本年度に1,000円で取得した山田自動車の株式(売買目的有価証券)の決算時における時価は1,500円であった。決算時において、山田自動車の株式の評価替えに関する仕訳を行いなさい。

(計算過程)
山田自動車の株式の決算時の時価1,500円-帳簿価額(取得原価)1,000円=500円(利益が出ている)

借方 金額 貸方 金額
有価証券 500 有価証券売却益 500

山田自動車の帳簿価額(取得原価)は1,000円ですが、決算時の時価は1,500円となっています。仮に決算時に売却した場合、500円の利益がでますので、この500円の決算時の評価益(有価証券評価益)として計上します。
収益グループの仕訳ルールは、発生は右側(貸方)、取消は左側(借方)に記帳することですので、右側(貸方)に「有価証券売却益 500円」と記帳します。
なお、有価証券の時価が上がるということは、有価証券の資産としての価値が上がるということですので、評価益の相手勘定(借方)は「有価証券 500円」となります(資産が増加した場合は左側(借方)に記帳します)。

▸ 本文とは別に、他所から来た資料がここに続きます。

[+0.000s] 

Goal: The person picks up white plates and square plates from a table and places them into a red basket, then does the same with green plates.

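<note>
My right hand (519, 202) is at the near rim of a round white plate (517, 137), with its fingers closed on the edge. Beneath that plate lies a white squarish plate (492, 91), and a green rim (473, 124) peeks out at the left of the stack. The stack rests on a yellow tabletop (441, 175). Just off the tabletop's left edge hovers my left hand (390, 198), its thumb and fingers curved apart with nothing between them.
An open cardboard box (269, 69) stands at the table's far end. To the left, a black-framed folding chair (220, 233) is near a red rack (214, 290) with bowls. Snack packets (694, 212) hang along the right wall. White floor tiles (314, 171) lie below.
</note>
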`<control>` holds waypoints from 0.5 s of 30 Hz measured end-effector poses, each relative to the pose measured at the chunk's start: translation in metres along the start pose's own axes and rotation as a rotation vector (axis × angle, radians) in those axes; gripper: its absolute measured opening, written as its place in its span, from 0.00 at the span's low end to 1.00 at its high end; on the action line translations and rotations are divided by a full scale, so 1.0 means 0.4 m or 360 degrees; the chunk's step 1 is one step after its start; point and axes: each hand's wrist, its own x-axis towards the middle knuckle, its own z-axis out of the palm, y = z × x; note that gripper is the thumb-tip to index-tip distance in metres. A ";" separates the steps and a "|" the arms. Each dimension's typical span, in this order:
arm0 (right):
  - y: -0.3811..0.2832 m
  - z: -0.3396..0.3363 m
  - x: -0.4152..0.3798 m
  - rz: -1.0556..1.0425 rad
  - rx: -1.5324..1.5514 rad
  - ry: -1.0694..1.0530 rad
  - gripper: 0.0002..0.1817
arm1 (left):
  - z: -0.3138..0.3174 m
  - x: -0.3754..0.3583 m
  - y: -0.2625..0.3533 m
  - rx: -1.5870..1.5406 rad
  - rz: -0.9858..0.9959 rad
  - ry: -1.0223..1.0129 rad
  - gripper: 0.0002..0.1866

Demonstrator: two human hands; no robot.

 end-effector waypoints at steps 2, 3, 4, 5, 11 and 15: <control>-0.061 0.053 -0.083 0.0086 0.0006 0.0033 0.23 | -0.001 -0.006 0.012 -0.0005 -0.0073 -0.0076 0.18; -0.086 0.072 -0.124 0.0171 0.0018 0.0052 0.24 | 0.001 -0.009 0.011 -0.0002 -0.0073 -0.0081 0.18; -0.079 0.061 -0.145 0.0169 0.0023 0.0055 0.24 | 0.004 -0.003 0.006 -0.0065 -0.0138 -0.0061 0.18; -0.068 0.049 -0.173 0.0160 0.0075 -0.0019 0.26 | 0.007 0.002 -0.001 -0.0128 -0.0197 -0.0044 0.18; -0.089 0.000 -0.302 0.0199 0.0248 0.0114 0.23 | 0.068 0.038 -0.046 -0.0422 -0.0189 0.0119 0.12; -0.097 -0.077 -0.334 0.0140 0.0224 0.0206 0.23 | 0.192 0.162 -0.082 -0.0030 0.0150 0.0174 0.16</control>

いっぽう、決算時の時価が500円に下がった場合の仕訳は以下のようになります。

借方 金額 貸方 金額
有価証券評価損 500 有価証券 500

山田自動車の帳簿価額(取得原価)は1,000円ですが、決算時の時価は500円ですので、仮に決算時に売却した場合、500円の損失がでます。したがって、この500円を決算時の有価証券評価損として計上します。
費用グループの勘定科目の仕訳ルールは、発生は左側(借方)、取消は右側(貸方)に記帳することですので、左側(借方)に「有価証券売却損 500円」と記帳します。
なお、有価証券の時価が下がるということは、有価証券の資産としての価値が下がるということですので、評価損の相手勘定(貸方)は「有価証券 500円」となります(資産が減少した場合は右側(貸方)に記帳します)。